Please repeat the data exactly. Any picture in it stays out.

Supplied information Start Marker

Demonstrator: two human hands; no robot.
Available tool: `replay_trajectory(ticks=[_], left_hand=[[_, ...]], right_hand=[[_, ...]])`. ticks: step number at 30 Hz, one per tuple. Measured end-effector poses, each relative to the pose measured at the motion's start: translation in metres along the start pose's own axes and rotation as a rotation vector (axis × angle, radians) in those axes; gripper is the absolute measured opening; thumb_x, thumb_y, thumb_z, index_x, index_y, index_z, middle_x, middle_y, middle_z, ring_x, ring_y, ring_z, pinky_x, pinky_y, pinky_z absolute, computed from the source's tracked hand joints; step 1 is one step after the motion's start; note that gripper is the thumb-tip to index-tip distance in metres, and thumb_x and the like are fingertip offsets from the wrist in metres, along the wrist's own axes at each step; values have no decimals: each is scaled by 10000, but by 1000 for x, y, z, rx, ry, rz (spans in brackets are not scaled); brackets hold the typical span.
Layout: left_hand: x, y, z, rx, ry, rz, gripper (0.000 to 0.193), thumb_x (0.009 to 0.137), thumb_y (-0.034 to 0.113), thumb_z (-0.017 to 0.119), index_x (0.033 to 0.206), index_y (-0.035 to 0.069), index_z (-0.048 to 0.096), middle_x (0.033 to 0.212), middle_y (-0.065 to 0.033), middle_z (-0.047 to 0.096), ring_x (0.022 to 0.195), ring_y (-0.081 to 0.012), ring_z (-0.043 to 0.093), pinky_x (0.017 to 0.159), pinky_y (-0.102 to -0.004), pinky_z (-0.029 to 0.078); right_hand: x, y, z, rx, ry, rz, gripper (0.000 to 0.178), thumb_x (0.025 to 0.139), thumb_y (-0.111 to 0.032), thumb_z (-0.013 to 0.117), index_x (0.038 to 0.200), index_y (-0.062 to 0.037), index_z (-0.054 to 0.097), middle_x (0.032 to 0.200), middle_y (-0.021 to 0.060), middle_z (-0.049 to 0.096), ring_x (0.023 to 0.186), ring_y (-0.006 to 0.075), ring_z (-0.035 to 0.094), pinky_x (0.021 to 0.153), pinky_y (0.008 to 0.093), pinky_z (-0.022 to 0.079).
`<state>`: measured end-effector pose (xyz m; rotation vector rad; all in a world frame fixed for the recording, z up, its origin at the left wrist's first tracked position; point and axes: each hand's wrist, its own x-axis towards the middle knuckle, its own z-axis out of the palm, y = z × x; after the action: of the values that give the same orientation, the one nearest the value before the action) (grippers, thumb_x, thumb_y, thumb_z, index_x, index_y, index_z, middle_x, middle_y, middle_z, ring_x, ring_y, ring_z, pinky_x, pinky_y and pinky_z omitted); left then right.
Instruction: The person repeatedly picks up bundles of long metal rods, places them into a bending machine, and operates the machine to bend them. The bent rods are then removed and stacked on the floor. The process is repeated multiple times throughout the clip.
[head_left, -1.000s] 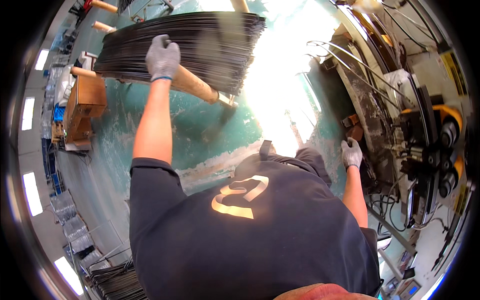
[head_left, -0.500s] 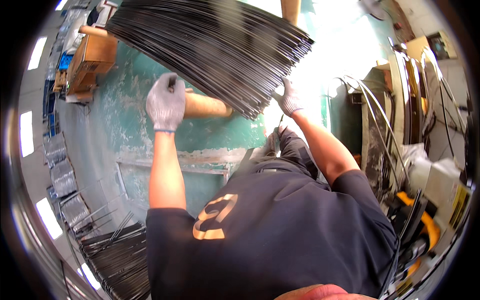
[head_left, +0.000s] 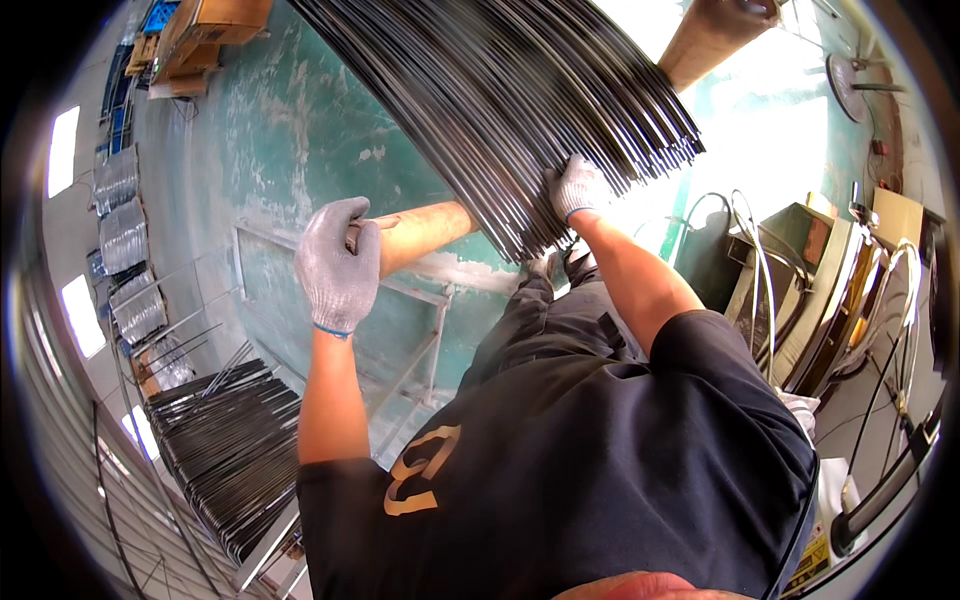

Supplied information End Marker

**Solution below:**
Demonstrator: two human hands; no robot.
Available tool: `replay_trajectory(ticks=[_], left_hand=[[_, ...]], right_hand=[[_, ...]])`. ticks: step number at 30 Hz, one per tuple. Measured end-effector poses, each relative to the pose measured at the motion's start: translation in metres along the start pose's own axes and rotation as a rotation vector (axis × angle, radians) in those axes; gripper is the absolute measured opening; thumb_x, thumb_y, thumb_z, index_x, index_y, index_z, middle_x, middle_y, middle_z, ring_x, ring_y, ring_z, pinky_x, pinky_y, pinky_z absolute, computed from the source's tracked hand joints; step 1 is one step after the motion's start; note that gripper is the thumb-tip to index-tip distance in metres, and thumb_x and the like are fingertip offsets from the wrist in metres, along the wrist's own axes at each step; values have no decimals: each is scaled by 10000, but by 1000 for x, y, z, rx, ry, rz (spans in brackets are not scaled); brackets hold the typical span.
Layout: left_hand: x, y, z, rx, ry, rz, gripper (0.000 to 0.193), thumb_x (0.009 to 0.137), thumb_y (-0.034 to 0.113), thumb_z (-0.017 to 0.119), index_x (0.033 to 0.206), index_y (-0.035 to 0.069), index_z (-0.048 to 0.096), middle_x (0.033 to 0.212), middle_y (-0.065 to 0.033), middle_z (-0.047 to 0.096), ring_x (0.022 to 0.195), ring_y (-0.081 to 0.012), ring_z (-0.043 to 0.093), pinky_x (0.017 to 0.159), pinky_y (-0.102 to -0.004), pinky_z (-0.029 to 0.078); right_hand: x, y, z, rx, ry, rz, gripper (0.000 to 0.178), thumb_x (0.025 to 0.139), thumb_y (-0.111 to 0.032), thumb_z (-0.013 to 0.117), index_x (0.038 to 0.200), index_y (-0.062 to 0.037), index_z (-0.054 to 0.097), middle_x (0.032 to 0.200), middle_y (-0.021 to 0.060), middle_z (-0.049 to 0.096), ring_x (0.023 to 0.186), ring_y (-0.006 to 0.075), ring_z (-0.035 to 0.094), pinky_x (0.021 to 0.153), pinky_y (0.008 to 0.093), pinky_z (-0.022 to 0.079).
`<state>`: measured end-effector pose (xyz m; rotation vector rad; all in a world frame fixed for the recording, z up, its origin at the left wrist's first tracked position; point and axes: each hand's wrist, its own x-axis towards the middle knuckle, its own z-axis out of the palm, y = z × x; after the action: of the values that give the same orientation, the one nearest the value before the action) (grippers, thumb_x, thumb_y, thumb_z, index_x, index_y, index_z, middle_x, middle_y, middle_z, ring_x, ring_y, ring_z, pinky_x, pinky_y and pinky_z omitted); left then right.
Instruction: The person repeatedly picks up bundles of long metal rods, places them into a bending machine, and operates the machine to bend them. The bent rods are then removed and stacked on the floor. The process is repeated multiple times throughout the clip.
[head_left, -1.000s] 
[head_left, -0.500s] 
[head_left, +0.000s] 

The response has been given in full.